Desde o início dos protestos do Black Lives Matter, eles viram seu número de seguidores quase dobrar, de cerca de 60 mil para 100 mil —hoje, eles são 250 mil. Mas será que o formato em que apostam, domesticado para o Instagram e limitado a dez quadrinhos, não prejudica a mensagem que eles querem passar?

“Vejo como uma porta de entrada, uma forma de as pessoas aprenderem e mudarem hábitos”, responde
Souza. “Mas as pessoas também precisam se aprofundar”, ela acrescenta, dizendo que muitas das discussões suscitadas pelas postagens continuam nos comentários e que também é possível tirar dúvidas e pedir indicações para a própria equipe do perfil.

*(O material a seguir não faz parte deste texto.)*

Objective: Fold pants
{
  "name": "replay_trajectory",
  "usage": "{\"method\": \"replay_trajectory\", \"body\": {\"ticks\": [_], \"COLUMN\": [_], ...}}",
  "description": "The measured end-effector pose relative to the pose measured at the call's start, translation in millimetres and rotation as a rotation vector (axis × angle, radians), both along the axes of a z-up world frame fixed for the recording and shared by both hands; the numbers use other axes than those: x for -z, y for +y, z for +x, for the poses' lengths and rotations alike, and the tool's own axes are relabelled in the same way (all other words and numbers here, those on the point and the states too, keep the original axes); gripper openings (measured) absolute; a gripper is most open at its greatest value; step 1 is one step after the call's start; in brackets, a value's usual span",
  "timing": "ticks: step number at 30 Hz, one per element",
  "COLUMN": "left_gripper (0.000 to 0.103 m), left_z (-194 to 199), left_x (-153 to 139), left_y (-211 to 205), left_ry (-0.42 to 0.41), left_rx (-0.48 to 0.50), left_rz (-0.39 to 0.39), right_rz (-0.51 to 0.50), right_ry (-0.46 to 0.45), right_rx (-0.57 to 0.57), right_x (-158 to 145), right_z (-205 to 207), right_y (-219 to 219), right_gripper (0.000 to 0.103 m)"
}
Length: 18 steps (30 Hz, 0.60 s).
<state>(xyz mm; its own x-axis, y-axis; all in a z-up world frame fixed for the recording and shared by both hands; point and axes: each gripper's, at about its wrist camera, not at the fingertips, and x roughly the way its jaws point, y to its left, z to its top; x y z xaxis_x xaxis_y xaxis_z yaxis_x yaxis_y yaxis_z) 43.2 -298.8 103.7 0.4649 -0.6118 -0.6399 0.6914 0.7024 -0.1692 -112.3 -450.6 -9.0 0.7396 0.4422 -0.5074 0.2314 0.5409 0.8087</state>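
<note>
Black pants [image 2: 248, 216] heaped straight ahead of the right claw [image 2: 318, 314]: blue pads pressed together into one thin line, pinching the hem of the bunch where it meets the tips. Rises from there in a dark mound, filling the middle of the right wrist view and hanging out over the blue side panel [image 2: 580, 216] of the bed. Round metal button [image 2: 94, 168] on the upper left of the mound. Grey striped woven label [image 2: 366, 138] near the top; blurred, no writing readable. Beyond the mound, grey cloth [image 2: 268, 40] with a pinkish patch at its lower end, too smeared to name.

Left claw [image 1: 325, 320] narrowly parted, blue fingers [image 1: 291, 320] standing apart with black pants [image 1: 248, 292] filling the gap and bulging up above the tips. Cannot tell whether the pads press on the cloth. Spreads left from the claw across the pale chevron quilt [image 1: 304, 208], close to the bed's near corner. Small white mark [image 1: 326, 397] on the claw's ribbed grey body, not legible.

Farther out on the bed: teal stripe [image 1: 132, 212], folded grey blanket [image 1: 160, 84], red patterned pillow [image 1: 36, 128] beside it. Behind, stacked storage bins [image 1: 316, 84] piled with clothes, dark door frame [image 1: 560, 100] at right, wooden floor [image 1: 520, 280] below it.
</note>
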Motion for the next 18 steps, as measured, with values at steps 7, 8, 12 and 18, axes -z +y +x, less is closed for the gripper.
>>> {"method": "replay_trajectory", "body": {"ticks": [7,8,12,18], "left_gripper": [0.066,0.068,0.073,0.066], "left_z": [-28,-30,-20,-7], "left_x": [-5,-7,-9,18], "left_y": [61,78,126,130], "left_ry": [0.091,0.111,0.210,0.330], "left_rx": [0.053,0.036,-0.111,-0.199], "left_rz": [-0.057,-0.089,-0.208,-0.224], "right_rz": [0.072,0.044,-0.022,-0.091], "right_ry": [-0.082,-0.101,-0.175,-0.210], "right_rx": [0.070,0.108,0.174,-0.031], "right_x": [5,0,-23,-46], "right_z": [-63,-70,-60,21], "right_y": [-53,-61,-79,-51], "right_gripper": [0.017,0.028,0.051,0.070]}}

Souza parece ser um exemplo de uma geração que o professor Massimo Di Felice, líder de um grupo de pesquisa sobre ativismo na internet e a democracia nas redes na Universidade de São Paulo, a USP, caracteriza como dotada de um jeito diferente de pensar e fazer política.

Segundo ele, as gerações passadas organizavam e interpretavam o mundo a partir de conceitos, muitos deles dialéticos —direita e esquerda, por exemplo.

Mas a geração de hoje , herdeira de movimentos que nasceram nas redes sociais, como o Occupy Wall Street ou, por aqui, as Jornadas de Junho, busca outro tipo de política, menos relacionada a explicações e mais a experiências.

Ele lembra a ativista adolescente Greta Thurnberg, que viajou até a ONU de barco, e não de avião, ou os vegetarianos, que, para lutar contra o desmatamento das florestas, não comem carne. “A lógica não é mais de militar num partido. É de criar redes a partir da tecnologia para com elas produzir a mudança”, afirma.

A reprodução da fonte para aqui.